▸ **Action item**: Please report every line from the material that contains the word "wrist".

::::

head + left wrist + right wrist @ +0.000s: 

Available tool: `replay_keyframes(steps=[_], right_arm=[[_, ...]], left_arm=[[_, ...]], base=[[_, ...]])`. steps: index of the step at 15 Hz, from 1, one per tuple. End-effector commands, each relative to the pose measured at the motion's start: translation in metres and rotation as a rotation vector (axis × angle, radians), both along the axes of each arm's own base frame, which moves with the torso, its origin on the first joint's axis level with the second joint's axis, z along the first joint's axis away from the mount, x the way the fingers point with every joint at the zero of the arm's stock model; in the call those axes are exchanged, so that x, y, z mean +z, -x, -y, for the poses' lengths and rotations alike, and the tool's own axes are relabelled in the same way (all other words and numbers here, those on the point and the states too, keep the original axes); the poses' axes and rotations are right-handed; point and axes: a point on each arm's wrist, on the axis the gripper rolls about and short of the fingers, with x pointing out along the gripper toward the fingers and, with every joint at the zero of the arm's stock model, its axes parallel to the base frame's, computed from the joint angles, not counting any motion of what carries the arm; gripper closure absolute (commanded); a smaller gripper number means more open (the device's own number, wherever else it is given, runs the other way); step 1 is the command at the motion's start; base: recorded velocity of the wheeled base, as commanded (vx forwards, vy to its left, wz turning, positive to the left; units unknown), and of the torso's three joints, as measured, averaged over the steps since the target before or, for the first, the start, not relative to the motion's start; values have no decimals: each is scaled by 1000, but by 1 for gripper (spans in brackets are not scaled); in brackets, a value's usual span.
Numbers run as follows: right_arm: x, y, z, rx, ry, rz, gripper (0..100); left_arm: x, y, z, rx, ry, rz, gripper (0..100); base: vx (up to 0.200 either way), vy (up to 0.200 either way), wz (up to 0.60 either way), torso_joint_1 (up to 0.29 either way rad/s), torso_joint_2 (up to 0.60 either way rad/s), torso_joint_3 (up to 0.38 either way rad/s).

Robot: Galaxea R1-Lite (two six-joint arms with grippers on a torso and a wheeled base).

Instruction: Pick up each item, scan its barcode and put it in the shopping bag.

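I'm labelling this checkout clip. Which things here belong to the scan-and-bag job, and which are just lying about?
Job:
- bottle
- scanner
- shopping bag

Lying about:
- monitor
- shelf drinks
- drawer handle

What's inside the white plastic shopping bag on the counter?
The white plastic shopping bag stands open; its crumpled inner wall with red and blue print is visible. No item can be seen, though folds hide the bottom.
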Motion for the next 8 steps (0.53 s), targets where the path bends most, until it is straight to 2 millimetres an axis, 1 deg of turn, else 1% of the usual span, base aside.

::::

▸ **Answer to the problem**:
head + left wrist + right wrist @ +0.000s: 
Available tool: `replay_keyframes(steps=[_], right_arm=[[_, ...]], left_arm=[[_, ...]], base=[[_, ...]])`. steps: index of the step at 15 Hz, from 1, one per tuple. End-effector commands, each relative to the pose measured at the motion's start: translation in metres and rotation as a rotation vector (axis × angle, radians), both along the axes of each arm's own base frame, which moves with the torso, its origin on the first joint's axis level with the second joint's axis, z along the first joint's axis away from the mount, x the way the fingers point with every joint at the zero of the arm's stock model; in the call those axes are exchanged, so that x, y, z mean +z, -x, -y, for the poses' lengths and rotations alike, and the tool's own axes are relabelled in the same way (all other words and numbers here, those on the point and the states too, keep the original axes); the poses' axes and rotations are right-handed; point and axes: a point on each arm's wrist, on the axis the gripper rolls about and short of the fingers, with x pointing out along the gripper toward the fingers and, with every joint at the zero of the arm's stock model, its axes parallel to the base frame's, computed from the joint angles, not counting any motion of what carries the arm; gripper closure absolute (commanded); a smaller gripper number means more open (the device's own number, wherever else it is given, runs the other way); step 1 is the command at the motion's start; base: recorded velocity of the wheeled base, as commanded (vx forwards, vy to its left, wz turning, positive to the left; units unknown), and of the torso's three joints, as measured, averaged over the steps since the target before or, for the first, the start, not relative to the motion's start; values have no decimals: each is scaled by 1000, but by 1 for gripper (spans in brackets are not scaled); in brackets, a value's usual span.

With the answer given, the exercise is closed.